Empat pemain memulai keduanya: DeAndre Yedlin, Michael Bradley dan Geoff Cameron menempuh jarak dua kali, dan Christian Pulisic bertahan sampai pertandingan berakhir pada game kedua. Pemain terkuat di tim, bahkan Pulisic “pada dasarnya dilakukan,” kata Arena.

Arena juga meminta kelompoknya untuk memainkan dua sistem yang berbeda: sebuah formasi standar yang berorientasi serangan di rumah dan sebuah penyelarasan yang fleksibel dan defensif di jalan. Dalam kedua kasus tersebut, rencananya bekerja saat Amerika mengklaim tiga poin dalam pertandingan yang sangat mereka butuhkan untuk menang (melawan Trinidad dan Tobago di tempat terakhir) dan mengumpulkan satu poin di Mexico City, di mana mereka tidak pernah memenangkan kualifikasi, berkencan dengan 1940-an.

Ketika kamp dibuka dengan sungguh-sungguh pada tanggal 29 Mei, para pemain harus merangkul kedua pengkondisian ketinggian (yang menekankan nutrisi, hidrasi dan tidur yang tepat) dan gaya bermain yang terpisah.

Di depan pengkondisian, “Kami bekerja sebaik mungkin selama dua minggu untuk mencoba menyesuaikan diri dan mencoba menyamakan kedudukan saat kami datang ke sini” ke Mexico City seluas 7.350 kaki. Kata Arena. “Kami tahu Anda tidak akan pernah bisa melakukan itu. Kami tentu mendapat manfaat dari hal-hal yang kami lakukan selama dua minggu terakhir ini. ”

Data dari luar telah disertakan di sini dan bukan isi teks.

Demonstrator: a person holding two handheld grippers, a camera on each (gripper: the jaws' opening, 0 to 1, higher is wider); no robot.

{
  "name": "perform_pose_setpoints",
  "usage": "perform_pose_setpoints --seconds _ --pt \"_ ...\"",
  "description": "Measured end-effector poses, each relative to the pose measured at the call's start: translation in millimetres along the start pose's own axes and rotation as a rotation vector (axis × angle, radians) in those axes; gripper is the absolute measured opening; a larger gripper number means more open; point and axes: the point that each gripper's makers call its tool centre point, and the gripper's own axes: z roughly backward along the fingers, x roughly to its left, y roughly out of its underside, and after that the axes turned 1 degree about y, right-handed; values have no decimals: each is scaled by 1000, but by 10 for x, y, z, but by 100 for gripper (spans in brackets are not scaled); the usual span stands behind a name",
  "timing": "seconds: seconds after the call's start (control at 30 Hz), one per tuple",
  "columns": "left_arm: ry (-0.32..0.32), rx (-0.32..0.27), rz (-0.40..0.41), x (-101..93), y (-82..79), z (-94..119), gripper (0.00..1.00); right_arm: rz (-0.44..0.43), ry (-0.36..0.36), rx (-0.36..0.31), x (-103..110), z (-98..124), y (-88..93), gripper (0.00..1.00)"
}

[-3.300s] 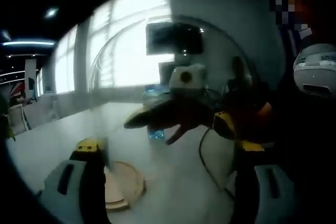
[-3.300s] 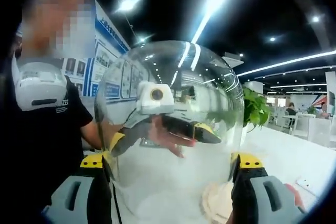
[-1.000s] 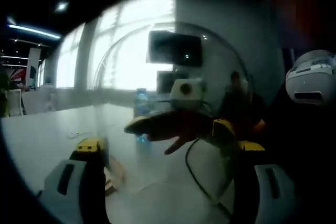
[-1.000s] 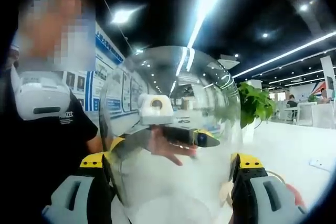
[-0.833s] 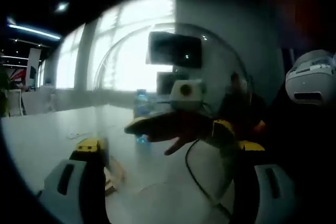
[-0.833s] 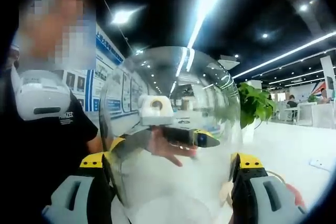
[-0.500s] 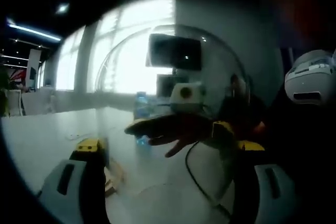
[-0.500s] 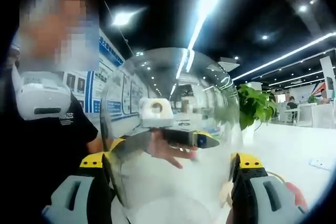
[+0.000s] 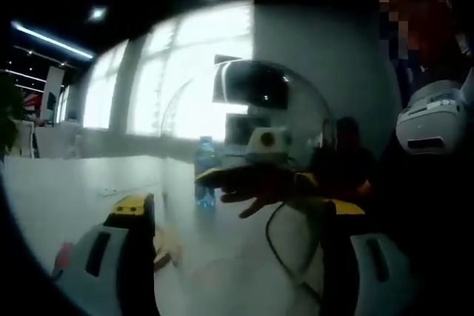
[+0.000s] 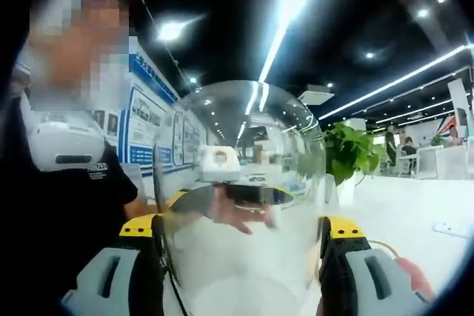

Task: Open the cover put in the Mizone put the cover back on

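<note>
Claws, left and right, each clamped on opposite sides of clear dome cover, held raised above tabletop; judged light, rigid, slippery, fragile; Mizone bottle stood beyond

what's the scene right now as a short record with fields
cover: clear glass dome, lifted off the table, held between both grippers
left gripper: jaws on either side of the dome
right gripper: jaws on either side of the dome
bottle: blue-labelled drink bottle, upright on the white table, not yet under the cover
base: round wooden base on the table
</note>
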Motion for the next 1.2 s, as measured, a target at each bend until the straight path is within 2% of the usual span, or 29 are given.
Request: perform_pose_setpoints --seconds 0.3,0.53,0.8,0.9,1.07,1.2 --pt "-24 -20 -26 5 -40 146 71 37 36 -4 21 195 -33 68" --pt "-30 -57 -20 -9 -77 279 59 37 57 -38 27 367 -83 52" --pt "-50 -53 -31 -9 -66 424 49 23 76 -47 27 410 -45 46" --pt "-76 -58 -49 16 -94 498 46 27 85 -47 41 439 -44 43" --pt "-119 -83 -61 98 -166 634 37 24 98 -73 45 522 -94 29" --pt "-161 -63 -79 166 -131 690 35 40 144 -53 11 565 -43 27"
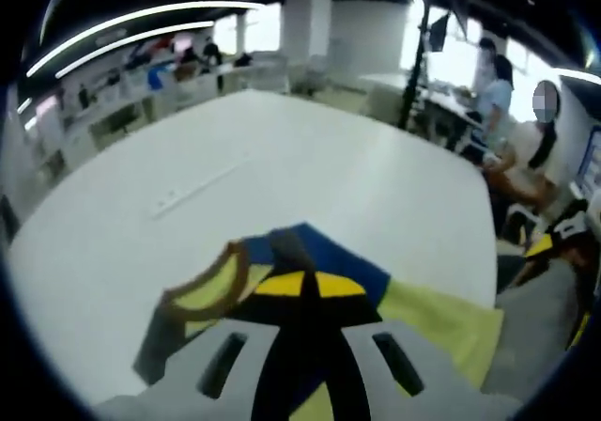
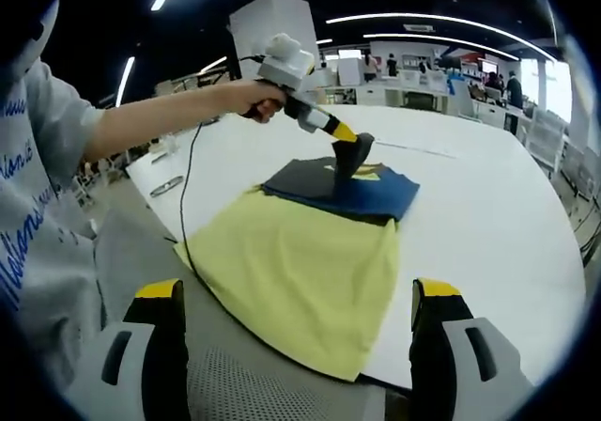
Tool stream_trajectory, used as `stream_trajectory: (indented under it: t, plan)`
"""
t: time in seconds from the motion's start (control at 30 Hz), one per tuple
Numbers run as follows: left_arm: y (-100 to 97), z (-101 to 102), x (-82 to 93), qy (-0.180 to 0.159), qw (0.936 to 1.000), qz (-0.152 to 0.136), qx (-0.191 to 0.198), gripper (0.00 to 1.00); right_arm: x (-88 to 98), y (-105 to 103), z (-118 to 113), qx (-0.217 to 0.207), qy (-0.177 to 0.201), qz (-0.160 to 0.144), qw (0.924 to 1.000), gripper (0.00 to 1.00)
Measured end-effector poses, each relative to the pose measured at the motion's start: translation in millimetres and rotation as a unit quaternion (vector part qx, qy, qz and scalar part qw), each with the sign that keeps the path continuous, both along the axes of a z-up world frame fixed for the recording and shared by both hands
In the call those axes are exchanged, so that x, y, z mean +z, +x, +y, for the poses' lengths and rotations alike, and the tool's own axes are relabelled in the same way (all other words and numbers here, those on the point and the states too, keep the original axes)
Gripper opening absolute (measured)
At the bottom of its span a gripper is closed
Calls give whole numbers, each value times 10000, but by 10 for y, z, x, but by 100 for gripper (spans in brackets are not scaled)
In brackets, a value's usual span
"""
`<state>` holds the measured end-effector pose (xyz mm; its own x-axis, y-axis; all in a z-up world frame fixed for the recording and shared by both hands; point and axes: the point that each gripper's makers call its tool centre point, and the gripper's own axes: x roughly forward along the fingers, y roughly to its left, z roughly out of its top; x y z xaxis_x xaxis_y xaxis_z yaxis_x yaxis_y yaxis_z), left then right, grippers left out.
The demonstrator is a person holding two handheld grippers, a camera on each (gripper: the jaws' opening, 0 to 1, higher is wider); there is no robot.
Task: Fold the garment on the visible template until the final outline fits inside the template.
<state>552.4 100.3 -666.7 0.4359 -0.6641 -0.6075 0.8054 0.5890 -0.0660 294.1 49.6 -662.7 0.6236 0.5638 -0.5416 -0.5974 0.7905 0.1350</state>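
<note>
Grey and black, my left gripper (image 1: pixel 302 294) shows its 2 jaws rising from the bottom of the left gripper view, drawn close together with dark cloth between them; from here I cannot tell whether they truly pinch it. Just past their yellow tips lies the garment (image 1: pixel 338 280), a bunched heap of navy, yellow and dark brown fabric with a curled ribbed edge (image 1: pixel 208 285) lifted to one side. Beyond it the white table (image 1: pixel 282 167) runs out flat, and people (image 1: pixel 512 120) sit at desks on the far side of the room.

From the right gripper view, my right gripper (image 2: pixel 299 322) holds its 2 jaws wide apart with nothing between them, hovering over the near edge of the table (image 2: pixel 488 224). Ahead of them the garment (image 2: pixel 300 271) spreads as a broad yellow panel, with a navy section (image 2: pixel 338 191) folded over its far end. My left gripper (image 2: pixel 352 158) stands down on that navy part, gripped by my hand (image 2: pixel 249 97), a cable trailing from it across the table.
</note>
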Motion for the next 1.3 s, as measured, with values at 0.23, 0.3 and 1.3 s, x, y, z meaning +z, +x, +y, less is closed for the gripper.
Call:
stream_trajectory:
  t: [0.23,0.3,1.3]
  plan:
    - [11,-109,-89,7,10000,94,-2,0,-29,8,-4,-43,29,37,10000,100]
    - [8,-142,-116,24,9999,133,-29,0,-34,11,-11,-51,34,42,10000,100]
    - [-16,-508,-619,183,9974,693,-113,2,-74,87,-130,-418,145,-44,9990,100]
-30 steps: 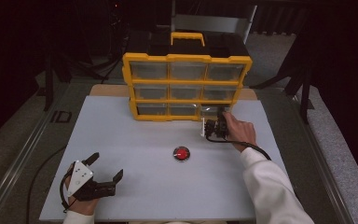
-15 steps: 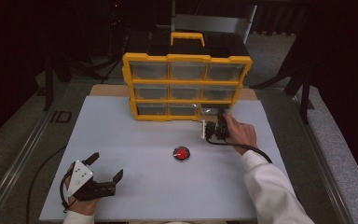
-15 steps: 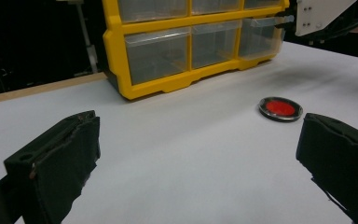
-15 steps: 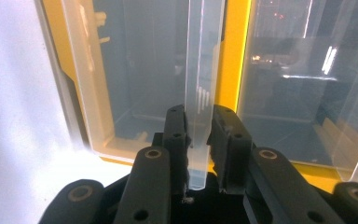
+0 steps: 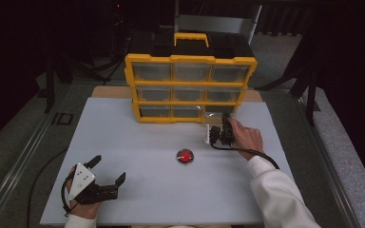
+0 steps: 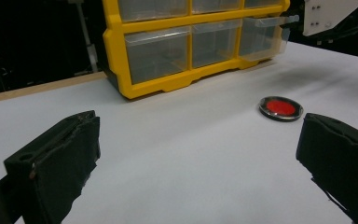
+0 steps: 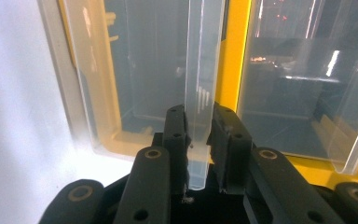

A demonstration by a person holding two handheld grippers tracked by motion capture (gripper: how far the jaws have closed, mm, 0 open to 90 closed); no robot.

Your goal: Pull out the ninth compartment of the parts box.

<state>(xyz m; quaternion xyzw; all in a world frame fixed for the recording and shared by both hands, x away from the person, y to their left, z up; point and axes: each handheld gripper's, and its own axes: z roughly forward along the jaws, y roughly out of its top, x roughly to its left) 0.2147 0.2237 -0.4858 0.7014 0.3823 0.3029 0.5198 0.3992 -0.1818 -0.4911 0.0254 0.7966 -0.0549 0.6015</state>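
One drawer cabinet [image 5: 190,88], nine drawers, one red disc [image 5: 185,156]

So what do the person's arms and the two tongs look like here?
Both tongs are black. The left tongs carry a grey three-cornered plate on top, and their jaws wear thick, ragged black padding. The right tongs have slim black linkage bars with round holes, and a black cable trails from them. Both arms wear white sleeves.

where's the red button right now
In the high view the red button lies flat near the middle of the white table, in front of the yellow drawer cabinet and just left of the right gripper.
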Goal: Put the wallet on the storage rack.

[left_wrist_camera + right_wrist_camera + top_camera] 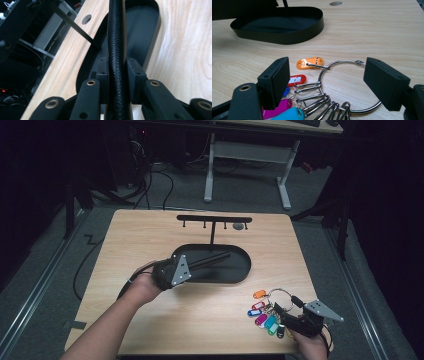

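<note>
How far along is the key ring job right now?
Done: the left gripper is shut on the stand's tray rim, apparently steadying it. In hand: the right gripper is open around the key ring, not closed. Left, presumably: grasp it and hang it on the stand's hooks.

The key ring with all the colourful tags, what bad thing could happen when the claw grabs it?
The right gripper stands open around the key ring. The thin ring might slip out between the jaws as they close. The hanging tags could tangle or snag. The left gripper pinches the black tray's rim, so a tug might tip the tray.
</note>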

Pada awal kamp – Arena pertama dengan daftar kekuatan yang hampir penuh – tim bekerja pada bentuk dan taktik untuk kedua pertandingan. Saat kualifikasi pertama mendekat, pekerjaan berpusat pada strategi melawan Trinidad dan Tobago. Pada Kamis malam, setelah Pulisic mencetak dua gol di babak kedua, staf tersebut bermain-main ke Meksiko.